The View from Somewhere

The fallacy of bland and faceless reporting hurts journalism by allowing bias and prejudice to masquerade as hands-off objectivity.


There’s no such thing as a view from nowhere. Almost a year ago, I stayed up all night waiting for the night coach to Chicago with a busload of young Occupy activists headed to the G20 conference. I shared a smoke with a gang of lads who weren’t more than twenty, whipping out the recorder from time to time to collect quotes for the piece I was writing. I began to ask them about their politics, their understanding of economics, when one of them, an eighteen-year-old high-school dropout called Sean, whipped out a dollar bill from his pocket, set light to it and used it to light his cigarette. “That’s debt, and that’s what we do with it,” he said. He wasn’t a rich kid, not by anyone’s standards. He owned the clothes he was standing in, a rucksack full of random belongings and half a cigarette.

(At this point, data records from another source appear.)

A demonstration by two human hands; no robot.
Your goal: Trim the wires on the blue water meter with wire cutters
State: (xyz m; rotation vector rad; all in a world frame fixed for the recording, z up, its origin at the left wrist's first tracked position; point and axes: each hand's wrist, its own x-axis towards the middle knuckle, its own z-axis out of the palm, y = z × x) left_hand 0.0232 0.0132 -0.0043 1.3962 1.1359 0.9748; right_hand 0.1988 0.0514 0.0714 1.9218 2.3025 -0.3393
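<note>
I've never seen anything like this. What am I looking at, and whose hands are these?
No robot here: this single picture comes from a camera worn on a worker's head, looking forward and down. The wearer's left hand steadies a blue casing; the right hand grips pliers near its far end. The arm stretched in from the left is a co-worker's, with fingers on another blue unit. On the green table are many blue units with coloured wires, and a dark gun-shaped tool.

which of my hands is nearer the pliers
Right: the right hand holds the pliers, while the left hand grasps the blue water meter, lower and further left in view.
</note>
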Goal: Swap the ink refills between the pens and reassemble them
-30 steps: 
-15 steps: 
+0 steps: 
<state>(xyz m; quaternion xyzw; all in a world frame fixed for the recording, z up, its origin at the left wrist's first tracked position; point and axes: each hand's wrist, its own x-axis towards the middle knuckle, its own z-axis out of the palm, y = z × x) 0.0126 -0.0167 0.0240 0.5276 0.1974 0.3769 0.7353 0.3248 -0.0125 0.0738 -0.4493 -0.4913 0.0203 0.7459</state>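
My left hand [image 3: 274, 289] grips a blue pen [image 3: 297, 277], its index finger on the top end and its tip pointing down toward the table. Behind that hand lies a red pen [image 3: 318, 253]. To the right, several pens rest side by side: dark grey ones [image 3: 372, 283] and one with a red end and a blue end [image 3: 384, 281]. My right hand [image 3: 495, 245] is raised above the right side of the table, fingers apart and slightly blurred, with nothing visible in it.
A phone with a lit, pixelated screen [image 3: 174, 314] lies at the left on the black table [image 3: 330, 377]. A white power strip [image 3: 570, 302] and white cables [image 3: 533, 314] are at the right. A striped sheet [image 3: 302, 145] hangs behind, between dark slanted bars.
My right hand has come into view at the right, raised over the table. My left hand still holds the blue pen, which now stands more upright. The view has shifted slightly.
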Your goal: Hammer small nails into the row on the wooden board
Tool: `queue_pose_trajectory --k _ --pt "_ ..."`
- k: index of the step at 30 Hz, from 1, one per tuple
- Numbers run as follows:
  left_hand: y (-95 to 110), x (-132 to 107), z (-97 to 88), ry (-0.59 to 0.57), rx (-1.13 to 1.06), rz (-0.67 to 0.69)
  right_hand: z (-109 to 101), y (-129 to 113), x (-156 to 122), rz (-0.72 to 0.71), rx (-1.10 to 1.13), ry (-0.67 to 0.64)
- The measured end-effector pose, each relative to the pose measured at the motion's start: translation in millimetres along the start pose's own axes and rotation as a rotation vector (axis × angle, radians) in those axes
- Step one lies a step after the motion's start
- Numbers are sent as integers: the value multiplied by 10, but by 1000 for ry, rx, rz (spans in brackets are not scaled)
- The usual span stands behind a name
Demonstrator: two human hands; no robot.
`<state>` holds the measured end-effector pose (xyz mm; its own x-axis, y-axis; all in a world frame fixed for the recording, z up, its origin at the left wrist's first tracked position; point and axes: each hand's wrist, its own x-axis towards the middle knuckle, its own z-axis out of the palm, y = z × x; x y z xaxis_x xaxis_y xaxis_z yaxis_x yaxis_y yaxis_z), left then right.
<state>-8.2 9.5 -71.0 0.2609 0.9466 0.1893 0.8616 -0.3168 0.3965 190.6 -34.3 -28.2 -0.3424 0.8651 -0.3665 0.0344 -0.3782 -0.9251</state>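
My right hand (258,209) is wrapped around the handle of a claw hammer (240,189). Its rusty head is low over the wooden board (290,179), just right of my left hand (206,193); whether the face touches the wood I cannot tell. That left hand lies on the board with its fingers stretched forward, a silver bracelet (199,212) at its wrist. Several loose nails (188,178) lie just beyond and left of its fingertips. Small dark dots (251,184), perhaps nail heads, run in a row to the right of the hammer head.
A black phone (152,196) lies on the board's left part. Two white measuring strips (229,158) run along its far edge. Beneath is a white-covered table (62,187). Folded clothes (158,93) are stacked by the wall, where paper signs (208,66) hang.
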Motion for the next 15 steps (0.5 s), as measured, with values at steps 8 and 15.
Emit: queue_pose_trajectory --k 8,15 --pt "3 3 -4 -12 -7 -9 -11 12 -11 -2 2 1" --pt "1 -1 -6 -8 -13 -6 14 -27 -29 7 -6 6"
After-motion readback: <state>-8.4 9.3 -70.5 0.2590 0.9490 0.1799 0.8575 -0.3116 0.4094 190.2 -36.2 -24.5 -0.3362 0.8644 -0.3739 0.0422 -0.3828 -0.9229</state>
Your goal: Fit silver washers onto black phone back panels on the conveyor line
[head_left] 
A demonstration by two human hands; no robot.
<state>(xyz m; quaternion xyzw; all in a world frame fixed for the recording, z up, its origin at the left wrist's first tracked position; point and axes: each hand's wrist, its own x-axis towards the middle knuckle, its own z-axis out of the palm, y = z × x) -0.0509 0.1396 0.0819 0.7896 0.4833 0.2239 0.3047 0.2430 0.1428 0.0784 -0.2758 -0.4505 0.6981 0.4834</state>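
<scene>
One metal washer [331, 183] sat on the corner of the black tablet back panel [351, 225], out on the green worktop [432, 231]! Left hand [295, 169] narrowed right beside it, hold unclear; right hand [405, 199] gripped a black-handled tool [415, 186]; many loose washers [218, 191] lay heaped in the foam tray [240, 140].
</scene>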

He needed that dollar. But he burned it anyway.

I keep coming back to this moment, every time somebody asks how I can possibly claim to be objective when covering radical politics and youth movements as I have been for the past three years. Little Sean burning his money on a Manhattan street corner at two in the morning. His friends laughing and whooping, and me knowing that there’s no way they’d have done that if I hadn’t been there.